> [Items listed in a dataset]
↓↓↓
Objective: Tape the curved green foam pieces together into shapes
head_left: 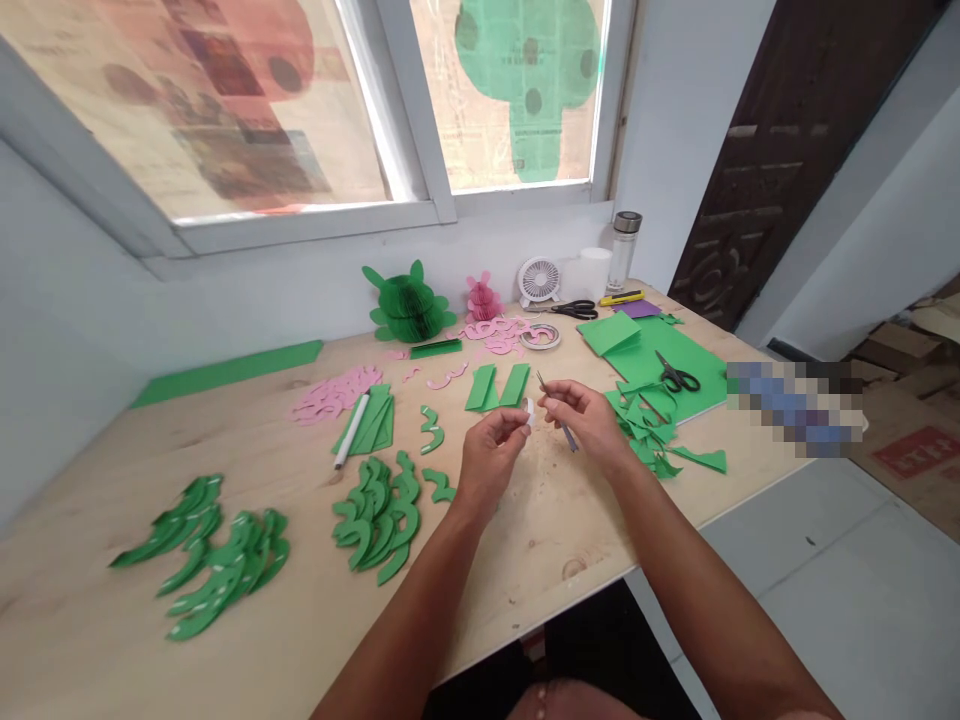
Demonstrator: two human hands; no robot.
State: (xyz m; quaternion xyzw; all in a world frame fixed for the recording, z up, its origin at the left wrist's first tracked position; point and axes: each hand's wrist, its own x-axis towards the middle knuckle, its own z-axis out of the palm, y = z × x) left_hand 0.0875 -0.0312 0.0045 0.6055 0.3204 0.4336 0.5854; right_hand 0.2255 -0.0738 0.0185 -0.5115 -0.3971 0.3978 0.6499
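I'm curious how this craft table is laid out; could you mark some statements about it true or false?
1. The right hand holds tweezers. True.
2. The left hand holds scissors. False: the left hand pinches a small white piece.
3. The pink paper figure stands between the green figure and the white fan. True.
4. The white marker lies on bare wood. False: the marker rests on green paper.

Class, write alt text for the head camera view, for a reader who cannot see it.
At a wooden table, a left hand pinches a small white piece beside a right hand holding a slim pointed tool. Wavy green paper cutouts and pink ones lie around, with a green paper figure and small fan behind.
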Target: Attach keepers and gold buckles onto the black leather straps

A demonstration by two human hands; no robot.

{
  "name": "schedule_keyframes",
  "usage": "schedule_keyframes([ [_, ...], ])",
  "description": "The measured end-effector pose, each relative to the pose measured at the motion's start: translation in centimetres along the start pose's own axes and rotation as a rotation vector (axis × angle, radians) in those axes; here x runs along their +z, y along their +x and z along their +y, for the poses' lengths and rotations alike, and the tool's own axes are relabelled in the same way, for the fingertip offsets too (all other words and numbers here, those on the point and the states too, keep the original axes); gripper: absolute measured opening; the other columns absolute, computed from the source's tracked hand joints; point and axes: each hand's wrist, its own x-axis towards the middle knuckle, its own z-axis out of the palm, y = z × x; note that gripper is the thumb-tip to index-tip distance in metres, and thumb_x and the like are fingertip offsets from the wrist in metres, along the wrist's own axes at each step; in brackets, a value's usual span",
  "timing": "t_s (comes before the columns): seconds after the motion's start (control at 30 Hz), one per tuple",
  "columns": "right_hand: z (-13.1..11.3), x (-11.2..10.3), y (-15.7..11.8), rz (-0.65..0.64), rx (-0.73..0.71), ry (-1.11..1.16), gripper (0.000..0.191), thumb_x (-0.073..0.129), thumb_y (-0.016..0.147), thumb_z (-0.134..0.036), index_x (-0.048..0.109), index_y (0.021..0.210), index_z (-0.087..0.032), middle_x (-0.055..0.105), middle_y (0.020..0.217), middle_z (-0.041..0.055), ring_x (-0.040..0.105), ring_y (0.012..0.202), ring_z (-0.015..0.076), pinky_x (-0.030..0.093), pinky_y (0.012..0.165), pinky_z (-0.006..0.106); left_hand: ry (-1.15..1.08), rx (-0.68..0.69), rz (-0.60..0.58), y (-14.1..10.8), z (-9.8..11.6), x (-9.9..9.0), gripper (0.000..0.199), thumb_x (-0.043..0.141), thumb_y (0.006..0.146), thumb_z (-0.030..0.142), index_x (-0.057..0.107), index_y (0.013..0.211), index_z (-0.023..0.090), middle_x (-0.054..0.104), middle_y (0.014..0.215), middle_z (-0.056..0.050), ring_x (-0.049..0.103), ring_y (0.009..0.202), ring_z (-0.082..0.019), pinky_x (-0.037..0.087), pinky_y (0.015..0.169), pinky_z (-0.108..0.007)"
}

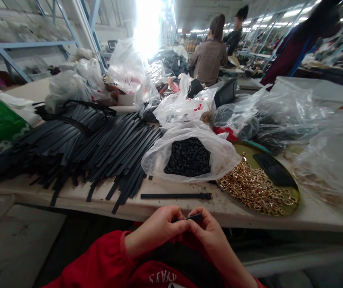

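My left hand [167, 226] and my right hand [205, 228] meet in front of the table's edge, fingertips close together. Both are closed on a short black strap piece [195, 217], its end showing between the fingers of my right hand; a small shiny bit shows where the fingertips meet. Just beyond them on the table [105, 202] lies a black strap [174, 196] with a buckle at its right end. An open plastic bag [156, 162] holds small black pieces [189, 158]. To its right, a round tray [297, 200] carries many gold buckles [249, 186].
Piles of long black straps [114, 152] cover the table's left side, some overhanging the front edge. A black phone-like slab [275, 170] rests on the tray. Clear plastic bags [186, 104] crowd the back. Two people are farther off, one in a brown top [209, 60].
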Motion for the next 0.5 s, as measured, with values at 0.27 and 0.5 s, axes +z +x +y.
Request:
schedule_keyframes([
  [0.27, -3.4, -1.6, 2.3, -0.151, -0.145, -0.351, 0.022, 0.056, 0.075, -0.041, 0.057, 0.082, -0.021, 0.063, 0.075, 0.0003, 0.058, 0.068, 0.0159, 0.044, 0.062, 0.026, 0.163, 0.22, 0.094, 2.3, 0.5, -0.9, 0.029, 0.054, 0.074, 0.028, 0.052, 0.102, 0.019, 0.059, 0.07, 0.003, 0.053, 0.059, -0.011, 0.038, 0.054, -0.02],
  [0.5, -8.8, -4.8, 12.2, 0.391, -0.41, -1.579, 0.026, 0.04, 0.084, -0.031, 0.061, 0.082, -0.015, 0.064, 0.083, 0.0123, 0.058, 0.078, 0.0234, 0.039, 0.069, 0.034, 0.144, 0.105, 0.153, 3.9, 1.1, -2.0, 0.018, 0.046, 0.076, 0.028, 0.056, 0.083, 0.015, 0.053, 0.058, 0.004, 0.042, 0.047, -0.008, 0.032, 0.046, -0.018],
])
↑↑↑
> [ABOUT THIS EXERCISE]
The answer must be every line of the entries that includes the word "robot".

> [ANSWER]
Demonstrator: two human hands; no robot.
A demonstration by two human hands; no robot.

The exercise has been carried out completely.